Last Frontier Charm

McCarthy Alaska
Denali over water Photo by: Carol Gering

The Alaskan North can be full of harsh weather and serene beauty. In McCarthy, Alaska: Last Frontier Charm Pology Travel and World Culture writer Laura Stearns, shares her experiences as she hikes through this wild terrain and is captivated by its tranquil landscapes and small town culture

The antlers that decorate the exteriors of the houses in McCarthy, Alaska, are the color of old snow. They seem befitting in this town of whimsy and mining lore. Although it is mid-August, there is already a hint of perpetual winter, stacks of firewood and tarp-covered snowmobiles—a pervading sense that survival in these parts distills down to two character types: those who can cope with the brutal subzero temperatures and those who cannot.

Having endured the Hellgate Canyon winds in Missoula, Montana, for three years, but now the consummate Bay Area resident, I am unsure of which category I fall into when it comes to the measure of stamina. I want to believe that I would be unaffected by the tree-cracking cold and days of darkness, but I am not entirely sure.

There is nothing like the big city for art galleries and opera. Then too, I often crave the solitude and simplicity of small-town America, especially the kind that is available up here in the quintessential land of frontier freedom. For the moment, McCarthy’s ever-present Wrangell Mountains with their periglacial morains and streambeds, luminous in the distance, seem to be winning.

I am visiting Alaska on an eleven-day hiking odyssey in three of the state’s parks: Denali, the Kenai Peninsula, and Wrangell-St.Elias. We—our tour group of twelve plus one dangerously cute, mountain-man-next-door tour guide—have left our campground in the Tangle Lakes region to drive 210 miles southeast to the heart of Wrangell-St. Elias for our midtrip award: a two-night stay in McCarthy’s rustic, Ma Johnson’s hotel.
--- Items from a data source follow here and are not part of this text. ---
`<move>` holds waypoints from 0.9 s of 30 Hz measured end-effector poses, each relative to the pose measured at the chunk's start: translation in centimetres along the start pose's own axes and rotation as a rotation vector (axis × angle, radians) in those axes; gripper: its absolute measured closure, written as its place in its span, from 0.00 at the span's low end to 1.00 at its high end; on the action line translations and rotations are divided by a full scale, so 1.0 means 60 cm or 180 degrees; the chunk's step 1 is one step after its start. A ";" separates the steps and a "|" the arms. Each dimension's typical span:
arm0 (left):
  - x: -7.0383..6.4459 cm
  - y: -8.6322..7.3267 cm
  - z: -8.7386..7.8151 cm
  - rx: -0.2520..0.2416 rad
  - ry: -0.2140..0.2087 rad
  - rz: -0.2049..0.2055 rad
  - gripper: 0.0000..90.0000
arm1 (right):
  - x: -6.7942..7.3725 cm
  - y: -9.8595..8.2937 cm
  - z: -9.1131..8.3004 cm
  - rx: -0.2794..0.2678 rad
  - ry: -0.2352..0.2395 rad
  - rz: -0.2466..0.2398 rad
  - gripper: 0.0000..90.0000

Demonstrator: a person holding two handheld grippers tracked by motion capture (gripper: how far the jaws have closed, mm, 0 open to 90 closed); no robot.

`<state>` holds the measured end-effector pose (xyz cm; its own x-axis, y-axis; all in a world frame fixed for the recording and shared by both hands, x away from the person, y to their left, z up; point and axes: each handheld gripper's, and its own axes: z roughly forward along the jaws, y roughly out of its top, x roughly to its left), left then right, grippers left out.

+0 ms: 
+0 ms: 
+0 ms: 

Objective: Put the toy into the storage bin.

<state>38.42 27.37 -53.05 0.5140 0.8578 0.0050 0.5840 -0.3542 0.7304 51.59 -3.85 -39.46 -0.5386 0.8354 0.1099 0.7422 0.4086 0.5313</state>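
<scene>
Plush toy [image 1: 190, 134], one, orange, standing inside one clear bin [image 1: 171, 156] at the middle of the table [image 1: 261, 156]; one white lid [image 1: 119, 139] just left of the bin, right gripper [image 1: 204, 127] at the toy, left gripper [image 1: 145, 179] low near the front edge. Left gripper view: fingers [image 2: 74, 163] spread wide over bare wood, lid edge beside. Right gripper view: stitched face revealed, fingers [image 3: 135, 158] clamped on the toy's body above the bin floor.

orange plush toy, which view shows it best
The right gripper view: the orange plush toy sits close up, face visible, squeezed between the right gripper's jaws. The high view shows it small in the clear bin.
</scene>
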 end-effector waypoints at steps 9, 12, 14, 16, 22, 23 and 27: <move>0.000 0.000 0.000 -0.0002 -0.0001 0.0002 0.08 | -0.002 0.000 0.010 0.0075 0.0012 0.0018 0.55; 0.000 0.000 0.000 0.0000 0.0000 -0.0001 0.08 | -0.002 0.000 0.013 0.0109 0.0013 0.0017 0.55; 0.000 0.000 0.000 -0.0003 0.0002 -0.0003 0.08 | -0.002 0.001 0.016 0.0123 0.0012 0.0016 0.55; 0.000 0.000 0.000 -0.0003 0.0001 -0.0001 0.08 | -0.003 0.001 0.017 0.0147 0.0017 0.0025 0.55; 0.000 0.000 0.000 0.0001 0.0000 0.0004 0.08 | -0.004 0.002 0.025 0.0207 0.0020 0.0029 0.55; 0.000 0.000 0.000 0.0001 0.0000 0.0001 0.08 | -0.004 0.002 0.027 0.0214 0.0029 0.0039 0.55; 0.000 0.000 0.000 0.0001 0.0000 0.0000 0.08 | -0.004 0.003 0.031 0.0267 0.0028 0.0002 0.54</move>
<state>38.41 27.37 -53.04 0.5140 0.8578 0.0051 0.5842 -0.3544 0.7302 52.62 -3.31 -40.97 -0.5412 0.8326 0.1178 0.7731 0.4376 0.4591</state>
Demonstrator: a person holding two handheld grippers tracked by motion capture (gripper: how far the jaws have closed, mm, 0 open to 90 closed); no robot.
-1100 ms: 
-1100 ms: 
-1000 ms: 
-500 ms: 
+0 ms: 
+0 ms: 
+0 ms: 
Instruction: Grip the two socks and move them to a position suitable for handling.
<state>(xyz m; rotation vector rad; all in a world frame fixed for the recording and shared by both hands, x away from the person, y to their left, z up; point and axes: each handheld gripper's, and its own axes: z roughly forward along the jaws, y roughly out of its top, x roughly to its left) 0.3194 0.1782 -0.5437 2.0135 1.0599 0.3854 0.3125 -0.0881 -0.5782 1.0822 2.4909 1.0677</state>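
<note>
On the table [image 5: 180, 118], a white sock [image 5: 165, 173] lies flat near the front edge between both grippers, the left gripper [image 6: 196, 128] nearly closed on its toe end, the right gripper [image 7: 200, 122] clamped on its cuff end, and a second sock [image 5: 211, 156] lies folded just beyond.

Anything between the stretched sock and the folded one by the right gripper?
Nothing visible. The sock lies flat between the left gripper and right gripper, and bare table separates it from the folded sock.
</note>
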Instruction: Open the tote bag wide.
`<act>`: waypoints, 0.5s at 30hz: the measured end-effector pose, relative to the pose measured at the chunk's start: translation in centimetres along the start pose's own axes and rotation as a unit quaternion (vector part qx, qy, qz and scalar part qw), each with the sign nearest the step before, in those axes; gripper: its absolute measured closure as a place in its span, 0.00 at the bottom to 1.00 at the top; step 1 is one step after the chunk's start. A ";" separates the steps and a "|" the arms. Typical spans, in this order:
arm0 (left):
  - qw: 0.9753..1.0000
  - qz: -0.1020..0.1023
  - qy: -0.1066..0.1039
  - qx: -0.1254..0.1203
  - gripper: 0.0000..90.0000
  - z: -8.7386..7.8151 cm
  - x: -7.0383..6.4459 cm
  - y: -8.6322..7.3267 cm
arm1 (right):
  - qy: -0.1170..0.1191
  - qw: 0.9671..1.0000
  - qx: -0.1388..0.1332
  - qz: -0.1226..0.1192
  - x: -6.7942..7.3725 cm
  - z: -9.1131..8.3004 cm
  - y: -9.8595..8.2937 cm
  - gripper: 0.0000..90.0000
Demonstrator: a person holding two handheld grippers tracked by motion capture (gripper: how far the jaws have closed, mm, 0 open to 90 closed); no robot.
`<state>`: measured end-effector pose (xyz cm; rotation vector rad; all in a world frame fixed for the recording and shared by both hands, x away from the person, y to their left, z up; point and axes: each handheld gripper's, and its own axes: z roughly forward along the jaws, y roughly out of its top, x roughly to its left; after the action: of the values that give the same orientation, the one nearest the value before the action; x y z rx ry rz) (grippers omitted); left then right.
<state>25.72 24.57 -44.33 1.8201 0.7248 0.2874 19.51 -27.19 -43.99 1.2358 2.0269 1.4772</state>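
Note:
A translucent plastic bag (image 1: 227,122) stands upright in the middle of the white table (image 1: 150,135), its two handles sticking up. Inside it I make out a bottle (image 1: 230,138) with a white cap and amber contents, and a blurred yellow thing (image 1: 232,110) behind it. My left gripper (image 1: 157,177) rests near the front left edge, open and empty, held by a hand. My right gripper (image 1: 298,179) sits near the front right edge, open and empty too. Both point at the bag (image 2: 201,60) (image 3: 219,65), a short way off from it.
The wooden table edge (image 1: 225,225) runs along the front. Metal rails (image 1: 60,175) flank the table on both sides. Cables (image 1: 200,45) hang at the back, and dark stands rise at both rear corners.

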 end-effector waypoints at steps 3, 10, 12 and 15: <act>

I have been anticipating this stopover ever since I took my first two-minute paid shower in a campground outside of Denali five days ago. The last leg of our day’s trek includes a 60-mile, kidney-bruising drive that begins on a gravel road outside the quaint town of Chitina (“Gateway to the Wrangell Mountains”) and ends at McCarthy’s pedestrian footbridge, the only access to town save a charter air taxi.

The gravel nightmare—its officially called the McCarthy Road—once served as a railroad track for the now defunct Copper River Northwestern Railway, which from 1911 to 1938, transported a staggering 220 million dollars worth of copper ore from the region. Any one who attempts to drive on McCarthy Road should expect to encounter railroad spikes, blind curves, and heavy washboarding.
Then too there are the occasional trucks hauling trailers, although there are plenty of signs prohibiting this activity. Foolhardy drivers try anyway, inevitably breaking wheel rims or reeking some other type of costly repair that leaves them stranded for hours.